You do not need the female driver to sell safety to other females. You do need the "gifted" female to sell your brand to heterosexual males. The latter is Hooter's target audience. As Dan The Lyft Man correctly points out, despite Hooter's target audience's being heterosexual males, that is not a requirement to purchase a beer or a burger, there. If you are gay (of either gender), a female (of any orientation) or whatever, if you are willing to pay for a beer, a burger or both, Hooters will sell any or all of it to you.

As far as "getting over yourself" goes, I will warrant that more than a few cab drivers would love to have had that defence when they were hauled before the appropriate tribunal for refusing to carry someone to a certain neighbourhood.

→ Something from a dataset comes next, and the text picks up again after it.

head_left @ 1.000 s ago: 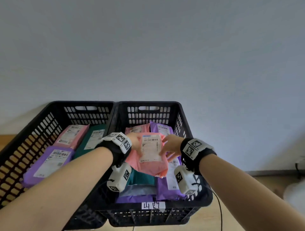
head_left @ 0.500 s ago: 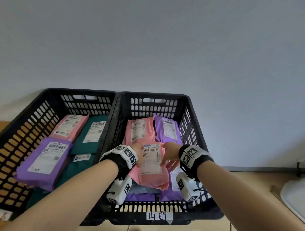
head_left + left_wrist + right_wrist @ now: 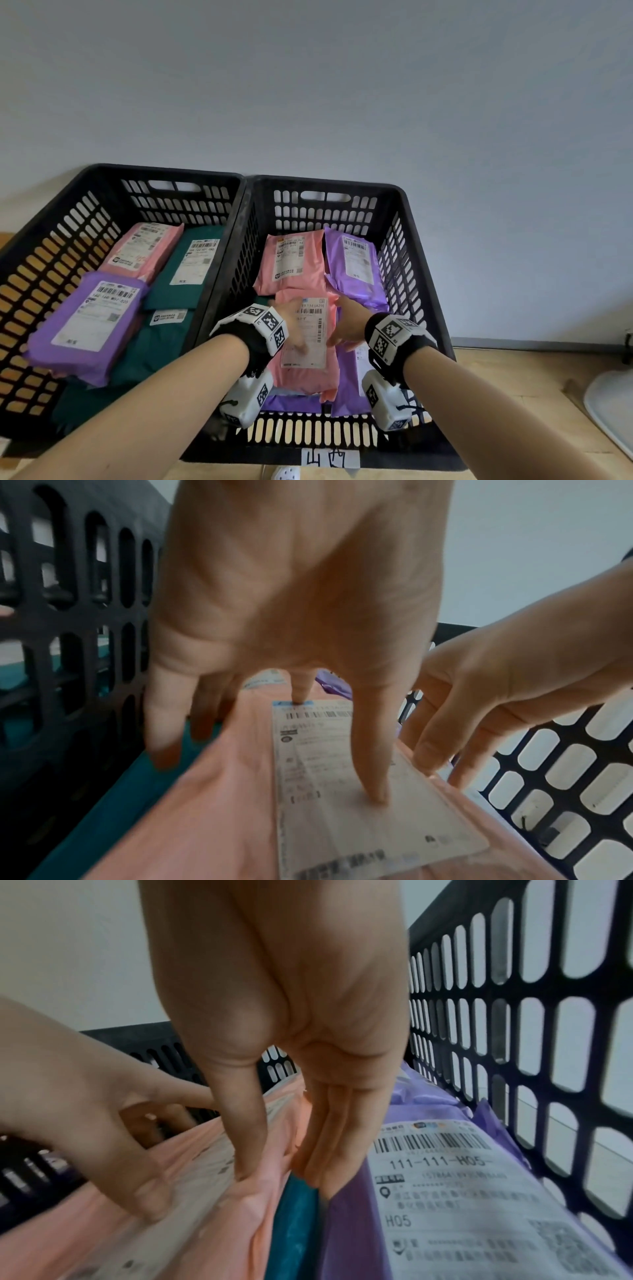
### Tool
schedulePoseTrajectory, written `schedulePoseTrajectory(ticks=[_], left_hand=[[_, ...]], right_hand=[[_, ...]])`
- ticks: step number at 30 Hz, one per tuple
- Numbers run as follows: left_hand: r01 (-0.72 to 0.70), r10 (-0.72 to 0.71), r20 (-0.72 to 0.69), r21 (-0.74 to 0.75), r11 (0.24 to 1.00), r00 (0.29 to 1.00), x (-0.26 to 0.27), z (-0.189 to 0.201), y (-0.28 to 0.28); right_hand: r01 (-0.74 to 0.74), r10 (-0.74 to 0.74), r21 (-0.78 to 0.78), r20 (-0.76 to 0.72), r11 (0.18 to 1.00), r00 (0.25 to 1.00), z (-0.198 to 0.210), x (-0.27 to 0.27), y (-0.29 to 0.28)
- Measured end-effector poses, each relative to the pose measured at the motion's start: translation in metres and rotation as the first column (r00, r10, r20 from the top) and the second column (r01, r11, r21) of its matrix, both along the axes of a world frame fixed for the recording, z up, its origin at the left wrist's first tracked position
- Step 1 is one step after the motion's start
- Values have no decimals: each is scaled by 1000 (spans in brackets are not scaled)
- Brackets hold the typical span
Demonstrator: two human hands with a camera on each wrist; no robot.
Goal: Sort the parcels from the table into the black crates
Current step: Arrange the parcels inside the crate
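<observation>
Pink plastic, slick under my fingertips: the pink parcel [image 3: 306,342] lies between my two hands in the right crate [image 3: 416,240], on top of a green parcel [image 3: 291,1231] and against a purple parcel [image 3: 462,1204] just beyond my right fingers. My left hand [image 3: 291,601] is spread wide, straight fingers pressing down on the white label [image 3: 342,791]. My right hand [image 3: 291,1015] pinches the parcel's right edge between thumb and fingers, which reach down into the gap beside the purple one. If I pull that hand out while pinching, I think the film will drag and lift the parcel askew. If my left fingers press unevenly, it may slide toward my wrist over the smooth bags beneath and bunch against the near wall.
</observation>
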State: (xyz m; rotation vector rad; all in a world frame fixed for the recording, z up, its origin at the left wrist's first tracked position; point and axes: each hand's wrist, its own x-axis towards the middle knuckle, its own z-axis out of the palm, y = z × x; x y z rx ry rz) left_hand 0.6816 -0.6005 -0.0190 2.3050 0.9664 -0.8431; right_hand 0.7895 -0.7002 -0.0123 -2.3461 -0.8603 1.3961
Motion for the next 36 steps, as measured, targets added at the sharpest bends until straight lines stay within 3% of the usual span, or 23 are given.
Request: schedulePoseTrajectory(ticks=[5, 8, 11, 20, 36], left_hand=[[121, -114, -56, 140, 983, 992, 3, -23, -2], [159, -153, -55, 126, 979, 987, 4, -33, 2], [185, -182, -31, 177, 967, 983, 6, -39, 6], [255, -264, 4, 252, 934, 964, 22, -52, 11], [252, -262, 20, 213, 944, 965, 22, -99, 23]], right_hand=[[-182, 172, -4, 350, 983, 921, -13, 5, 6], [-314, 283, 5, 423, 949, 861, -14, 8, 8], [-359, 356, -75, 418, 930, 836, -19, 14, 10], [-277, 299, -113, 341, 954, 891, -49, 38, 11], [-298, 332, -152, 301, 942, 894, -78, 39, 22]])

In the case of _*Mitchell, et al. vs. DCX*_, I suspect that the management of DCX would have been ecstatic to have had that as a defence against those
do-gooders who sued them because their drivers did not hang out in certain neighbourhoods to wait for calls. Considering that it is still not specifically against any law for any limousine, cab or TNC driver to avoid hanging out in certain neighbourhoods to look for passengers, the management of DCX should have been able to tell those busybodies to "get over themselves". Funny, it did not work out that way.


----------



## SEAL Team 5

NachonCheeze said:


> Dont forget Twin Peaks...thats were I met Shelby....What a looker..... sigh, good times, good times


When I go to the nuddie bar with Al Bundy, I don't want to see some dudes junk in a man thong swinging on a brass pole. But I must bring up one question. What if the person is transgender? Would that make a good topic for Jerry Springer.


----------



## TwoFiddyMile

Hooters girls and strippers are classified as entertainers.
Entertainers are not protected under equal opportunity laws.
"Wanted- black midget lesbians for entertainment roles..."
Perfectly acceptable. 
Driver positions come under equal opportunity law.
Get OVAH yoself.


----------



## Hustlehard

TwoFiddyMile said:


> Hooters girls and strippers are classified as entertainers.
> Entertainers are not protected under equal opportunity laws.
> "Wanted- black midget lesbians for entertainment roles..."
> Perfectly acceptable.
> Driver positions come under equal opportunity law.
> Get OVAH yoself.


Sue them them and see what happens. Having EXCLUSIVELY female drivers are ESSENTIAL to their business model. Are you woman? Are you a trans-woman? No? Then YOU don't get the job. End of story. You'll be able to file the lawsuit but, you'll never win in a court. Do you guys also go around wanting to go to women's colleges and universities as well? Women only gyms?


----------



## TwoFiddyMile

Hustlehard said:


> Sue them them and see what happens. Having EXCLUSIVELY female drivers are ESSENTIAL to their business model. Are you woman? Are you a trans-woman? No? Then YOU don't get the job. End of story. You'll be able to file the lawsuit but, you'll never win in a court. Do you guys also go around wanting to go to women's colleges and universities as well? Women only gyms?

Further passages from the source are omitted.